Perché i contratti di project financing possono essere comprati e venduti. E le società che costruiscono possono, una volta terminati i cantieri, vendere il contratto di project financing ad altre società.
Facciamo degli esempi per capire cosa comportano queste operazioni.
La nostra Guerrato, ad esempio, ha costruito come dicevamo l'ospedale di Castelfranco Veneto, inaugurato nel 2008. Per fare questa grande operazione immobiliare era stata costituita una società ad hoc che si chiama Asolo Hospital Service di cui Guerrato aveva la maggioranza. Ma nella compagine di Asolo Hospital Service c'erano anche altri soggetti, ognuno con un ruolo specifico. Tra loro anche una società di Reggio Emilia, la Coopservice, che si occupa di manutenzione e gestione di apparecchiature mediche.
Poi, nel 2015, Guerrato ha deciso di capitalizzare il lucroso contratto. E ha venduto ad un fondo di investimento inglese la propria quota di maggioranza di Asolo Hospital Service (a proposito: sapete come si chiama il fondo inglese che ha comprato mezzo ospedale di Castelfranco? Equitix, proprio lo stesso che poco tempo fa si è comprato il 5 per cento di Dolomiti Energia. Quando si dicono le coincidenze!).
Quindi, dal 2015, le decisioni su come gestire le mense, la lavanderia, i parcheggi e le manutenzioni non le prendono più l'impresa Guerrato e i suoi soci specializzati nei vari settori, ma li prende un fondo di investimento di cui non conosciamo né nomi, né volti e a cui importa una ed una sola cosa: quanti utili può distribuire ai suoi clienti a fine anno. Quindi, se ad esempio allungando i tempi di manutenzione dei macchinari si risparmiano soldi, probabilmente il fondo inglese deciderà di allungare. Perché non ha una reputazione professionale come manutentore di macchine da difendere. È lì solo per i soldi. E ve ne diamo la prova.
Nel 2017 la Coopservice di Reggio Emilia si è trovata a dover reclamare in tribunale il proprio diritto, in quanto parte del contratto originario di project financing e socia della Asolo Hospital Service, a gestire le manutenzioni dei macchinari. Perché il fondo inglese voleva trovare un nuovo gestore che costasse meno.
Per equità informativa diciamo che Guerrato non è certo l'unica ad aver venduto.

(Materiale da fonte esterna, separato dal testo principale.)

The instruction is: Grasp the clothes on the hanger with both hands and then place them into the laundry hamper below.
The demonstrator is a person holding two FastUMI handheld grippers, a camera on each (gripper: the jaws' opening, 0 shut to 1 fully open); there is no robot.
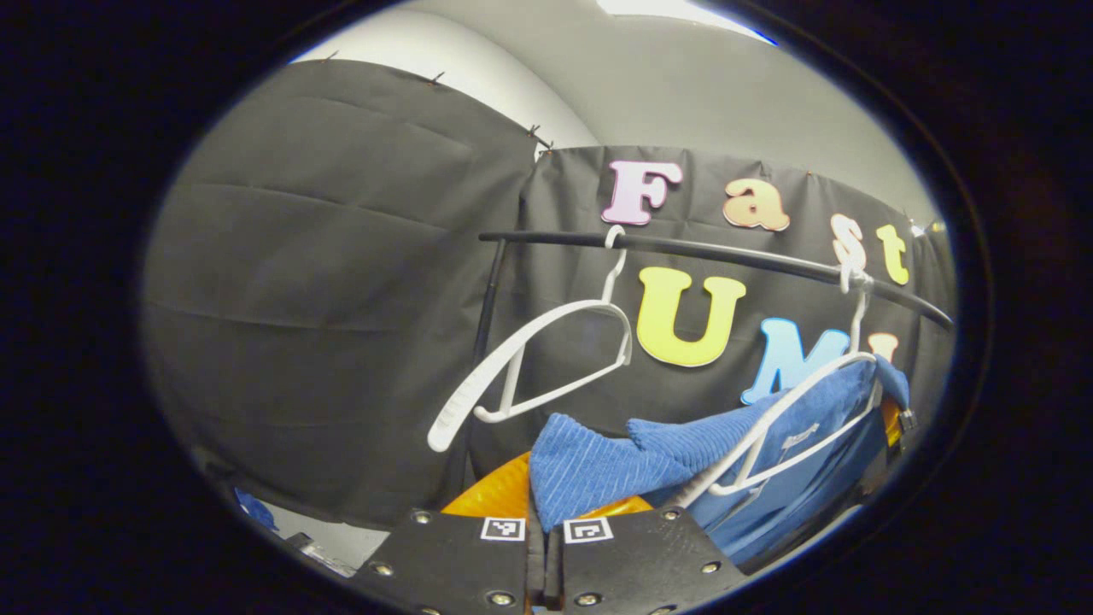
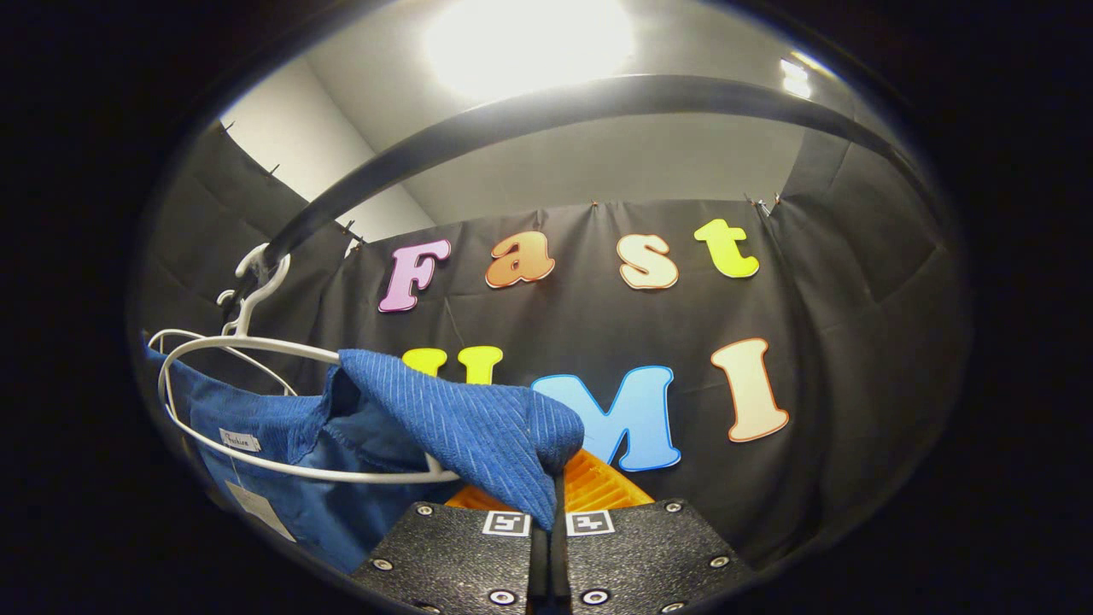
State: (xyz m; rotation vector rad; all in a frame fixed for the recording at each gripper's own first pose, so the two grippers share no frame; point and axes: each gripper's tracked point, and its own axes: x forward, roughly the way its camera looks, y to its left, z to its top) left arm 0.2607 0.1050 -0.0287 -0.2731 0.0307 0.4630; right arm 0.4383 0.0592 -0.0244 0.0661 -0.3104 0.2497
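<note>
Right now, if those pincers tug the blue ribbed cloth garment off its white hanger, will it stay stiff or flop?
The blue ribbed cloth garment likely flops: it already folds and drapes over the white hanger. Probably light, since that thin hanger holds its shape.

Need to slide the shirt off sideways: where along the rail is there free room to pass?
Free: the black rail between the empty white hanger and the loaded hanger. Crowded: around the blue shirt, pinched by the left gripper and right gripper.
</note>
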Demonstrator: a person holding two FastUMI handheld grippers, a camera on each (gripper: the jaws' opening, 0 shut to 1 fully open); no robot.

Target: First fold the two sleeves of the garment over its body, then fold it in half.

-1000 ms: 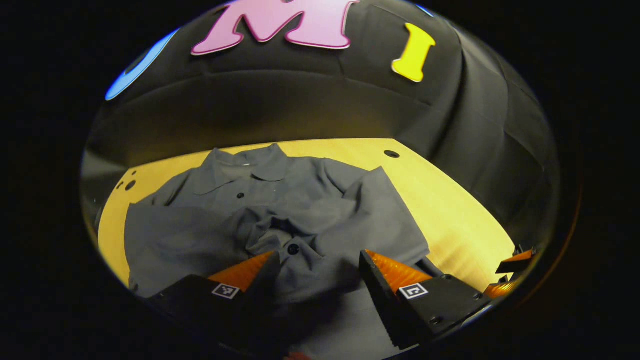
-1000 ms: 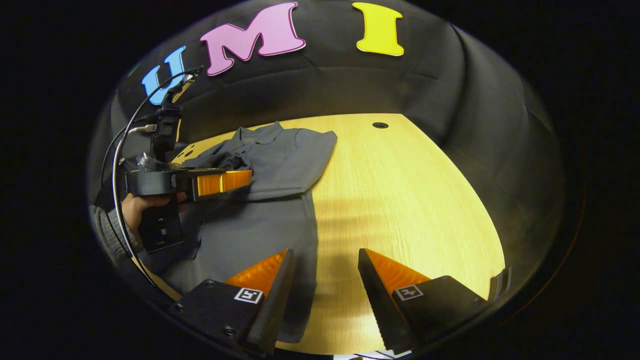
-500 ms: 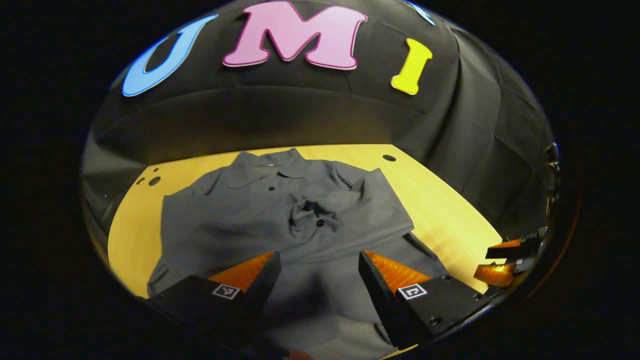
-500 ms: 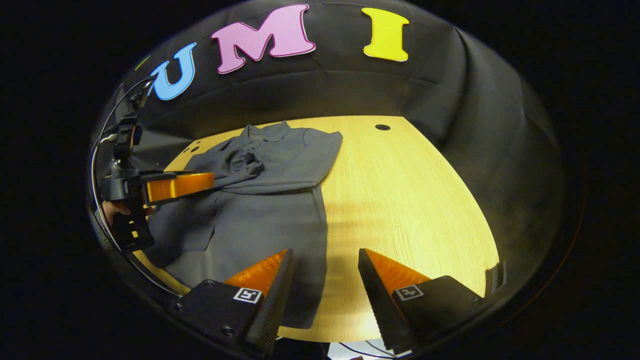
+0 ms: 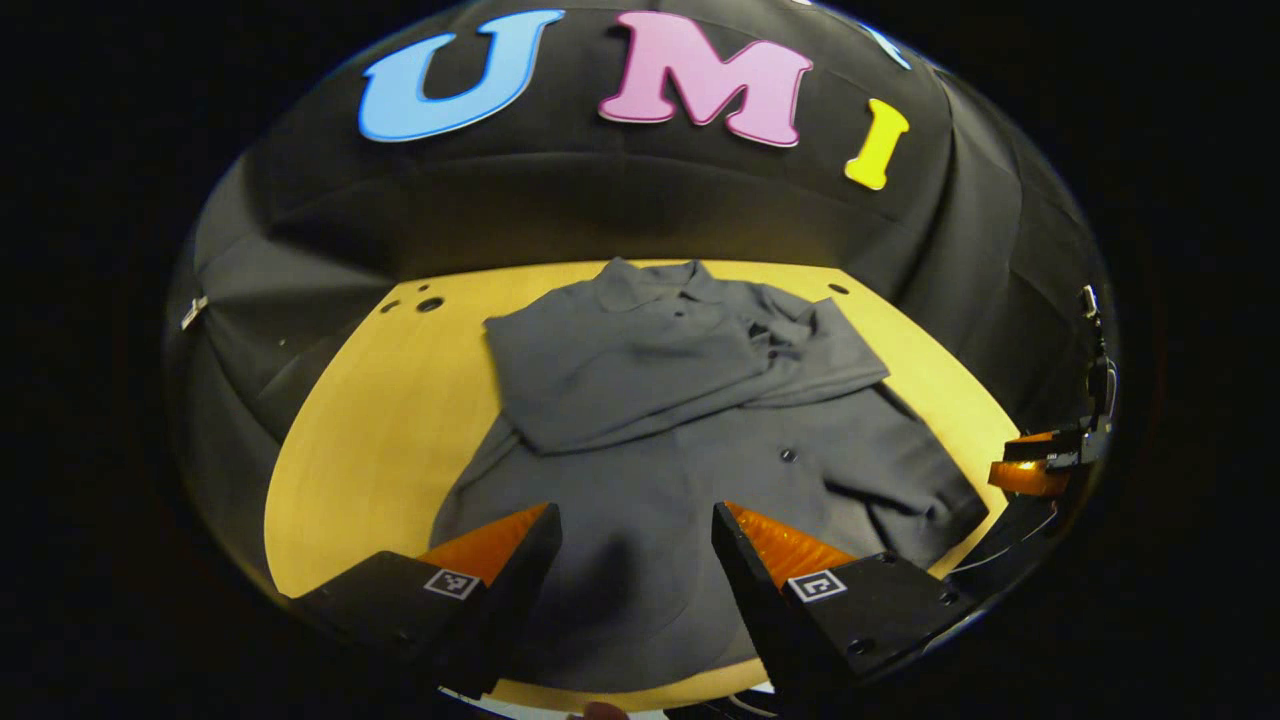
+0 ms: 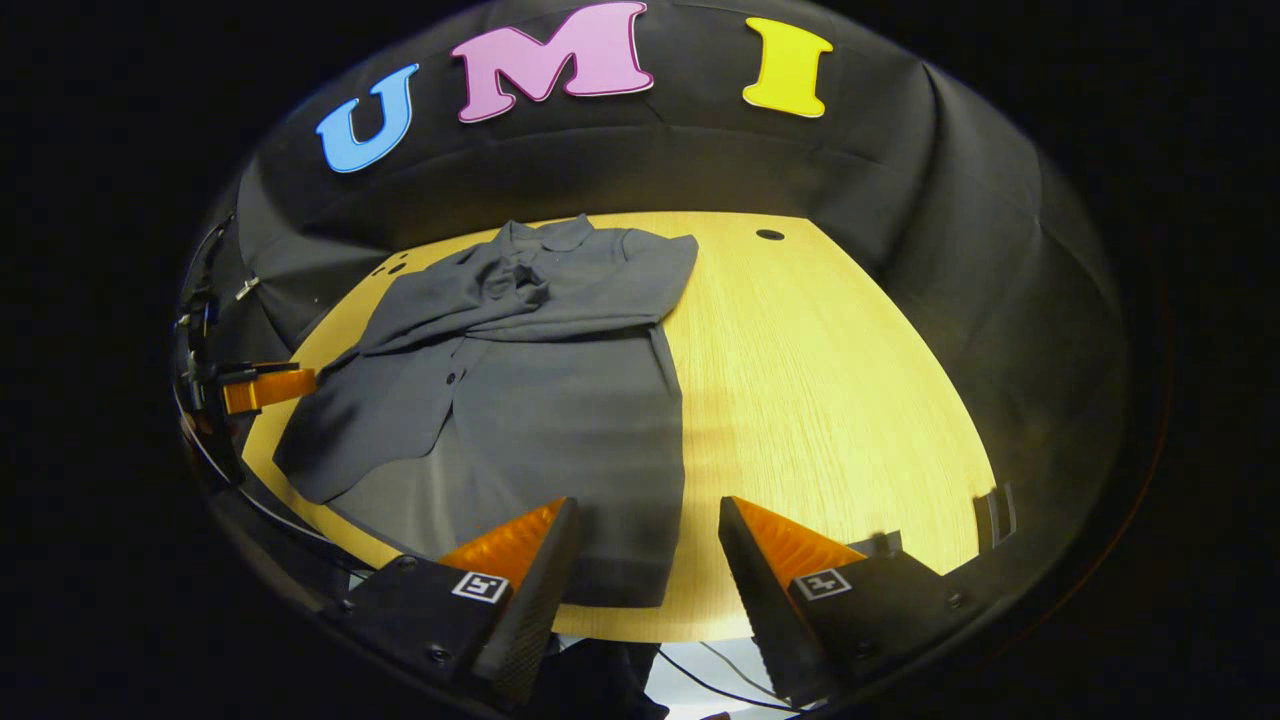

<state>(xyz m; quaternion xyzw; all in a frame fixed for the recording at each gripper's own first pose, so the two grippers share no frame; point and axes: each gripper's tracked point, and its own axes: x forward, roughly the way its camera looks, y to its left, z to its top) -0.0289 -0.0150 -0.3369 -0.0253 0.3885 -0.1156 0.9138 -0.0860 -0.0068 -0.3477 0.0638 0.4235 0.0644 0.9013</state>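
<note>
Yellow wooden table (image 6: 830, 380) carries the grey shirt (image 5: 690, 440), both sleeves (image 6: 560, 290) already crossed on its chest. Your left gripper (image 5: 632, 545) and right gripper (image 6: 645, 545) hang wide apart, holding nothing. I judge the cloth soft and light (it creases easily), so pinch both hem corners (image 6: 640, 585).
</note>
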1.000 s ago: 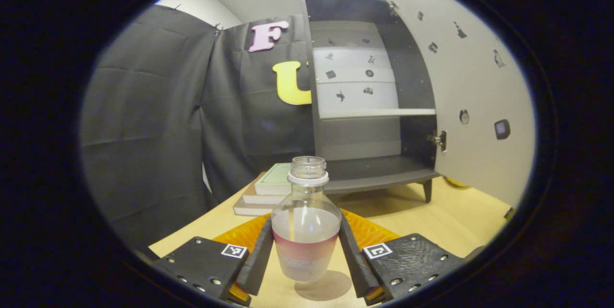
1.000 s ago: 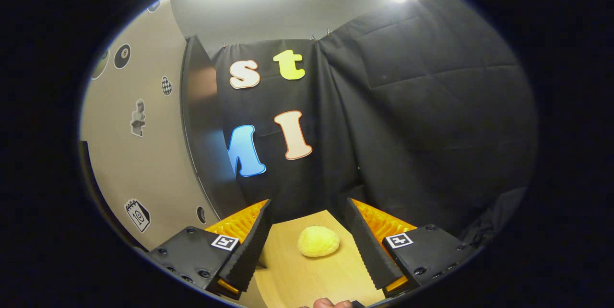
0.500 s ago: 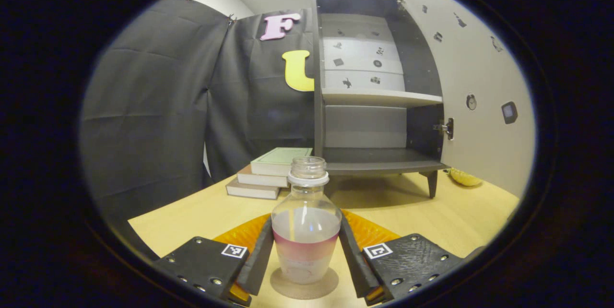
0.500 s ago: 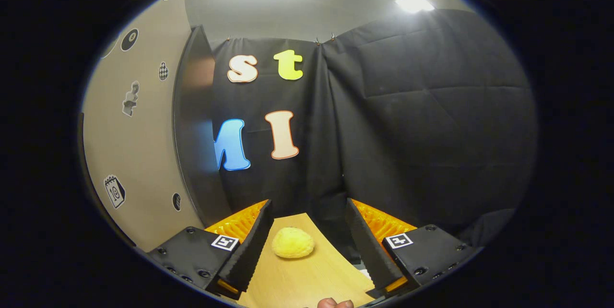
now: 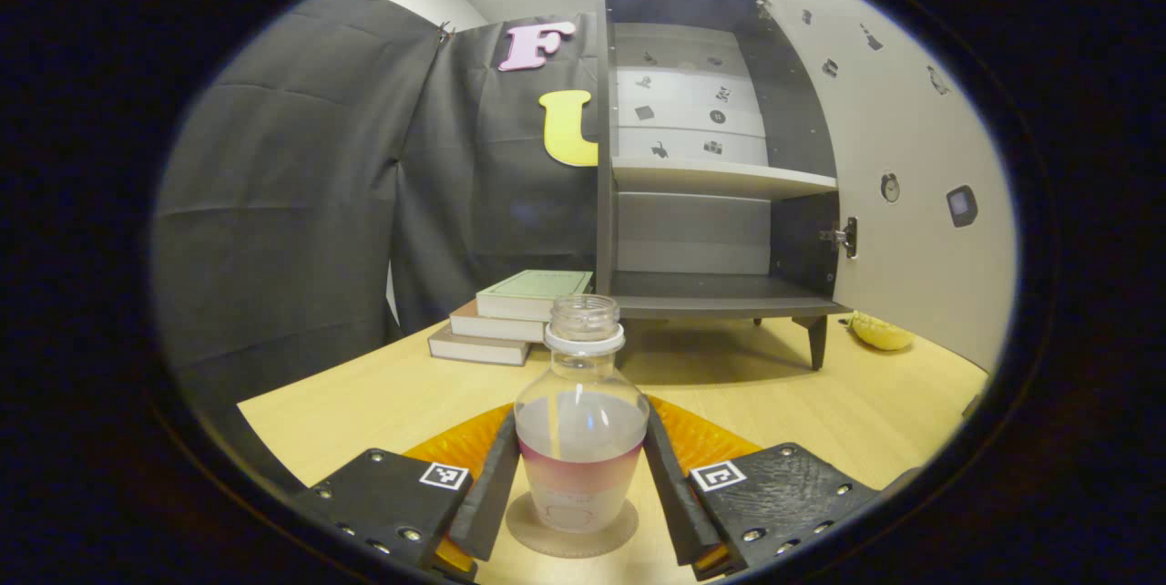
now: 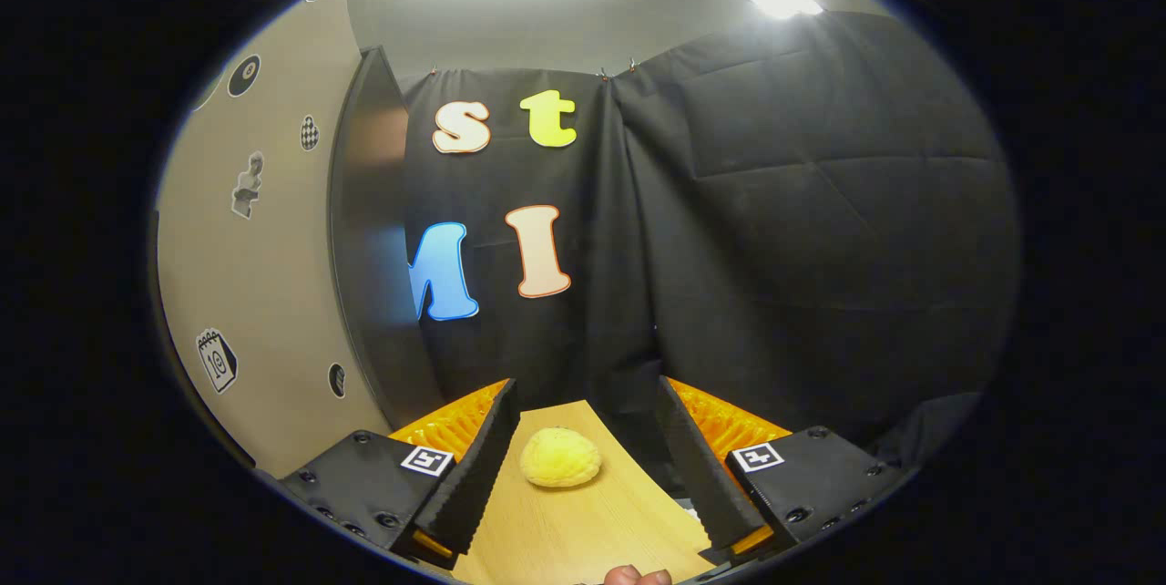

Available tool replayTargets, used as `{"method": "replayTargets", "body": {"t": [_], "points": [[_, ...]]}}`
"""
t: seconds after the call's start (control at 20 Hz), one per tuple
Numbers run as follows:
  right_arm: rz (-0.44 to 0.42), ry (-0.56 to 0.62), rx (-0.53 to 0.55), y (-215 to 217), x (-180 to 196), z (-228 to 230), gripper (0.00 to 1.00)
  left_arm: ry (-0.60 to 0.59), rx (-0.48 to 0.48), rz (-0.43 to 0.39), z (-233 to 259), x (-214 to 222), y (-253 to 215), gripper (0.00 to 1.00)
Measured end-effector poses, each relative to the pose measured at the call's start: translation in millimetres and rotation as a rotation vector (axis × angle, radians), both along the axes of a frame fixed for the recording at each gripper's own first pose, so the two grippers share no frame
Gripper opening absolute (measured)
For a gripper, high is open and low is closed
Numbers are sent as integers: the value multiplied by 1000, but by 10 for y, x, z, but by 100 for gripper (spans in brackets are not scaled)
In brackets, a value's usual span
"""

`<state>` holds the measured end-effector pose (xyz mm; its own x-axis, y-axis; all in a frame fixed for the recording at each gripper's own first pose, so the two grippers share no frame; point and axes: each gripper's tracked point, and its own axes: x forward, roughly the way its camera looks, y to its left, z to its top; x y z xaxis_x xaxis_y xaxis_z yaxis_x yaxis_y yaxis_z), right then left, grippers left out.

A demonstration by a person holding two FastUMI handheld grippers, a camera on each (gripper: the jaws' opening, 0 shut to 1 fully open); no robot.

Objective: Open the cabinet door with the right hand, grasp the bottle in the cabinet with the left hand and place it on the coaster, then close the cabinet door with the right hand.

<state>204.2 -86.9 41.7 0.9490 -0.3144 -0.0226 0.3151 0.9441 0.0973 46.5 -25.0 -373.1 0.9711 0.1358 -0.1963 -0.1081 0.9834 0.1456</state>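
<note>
Jaws on the left gripper (image 5: 581, 476) are pinching the bottle (image 5: 581, 439) from both sides, pads flat against its lower body. It's a clear bottle, no cap, standing upright right on the round coaster (image 5: 572, 532) on the table (image 5: 364, 394). Can't tell if the base is fully settled or a hair above, but it's sitting inside the coaster's outline. Past it there's a stack of books (image 5: 510, 316) just left of the cabinet (image 5: 710, 157), which stands empty with its cabinet door (image 5: 911, 166) swung wide to the right.

Over on the right gripper (image 6: 583, 466) the jaws are spread with nothing between them, hovering above the table (image 6: 583, 539) with a yellow sponge-looking lump (image 6: 559, 456) a bit ahead. The stickered cabinet door (image 6: 264, 275) fills the left side there, close by, not touched.
</note>
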Motion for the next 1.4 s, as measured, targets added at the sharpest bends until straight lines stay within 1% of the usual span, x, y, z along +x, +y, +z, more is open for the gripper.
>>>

A settembre 2018, la maggioranza della società Veneta Sanitaria Finanza di Progetto - ovvero il gestore dell'ospedale di Mestre - è stata venduta dal costruttore Astaldi ad una società di investimenti francese che si chiama Mirova. E sappiamo che lo stesso tipo di operazione Astaldi, che in questo caso era in società con Pizzarotti, ha fatto in Toscana dove ha venduto i project financing degli ospedali di Prato, Pistoia, Lucca e delle Apuane. E guarda te, li ha venduti ad Equitix. Com'è piccolo il mondo dei grandi soldi, eh?
Il project financing in Veneto si è rivelato una sciagura. Anche perché in questa fase storica è possibile per un ente pubblico accedere al credito per le grandi opere con tassi e condizioni molto migliori rispetto a quel che offrono i privati.
Purtroppo, a quanto pare (ma secondo noi se ne potrebbe discutere), noi trentini non possiamo uscire dalla morsa del project financing per la costruzione del NOT. Ma andare ad infilarsi nello stesso tunnel per quanto riguarda l'ospedale di Cavalese ci pare davvero diabolico.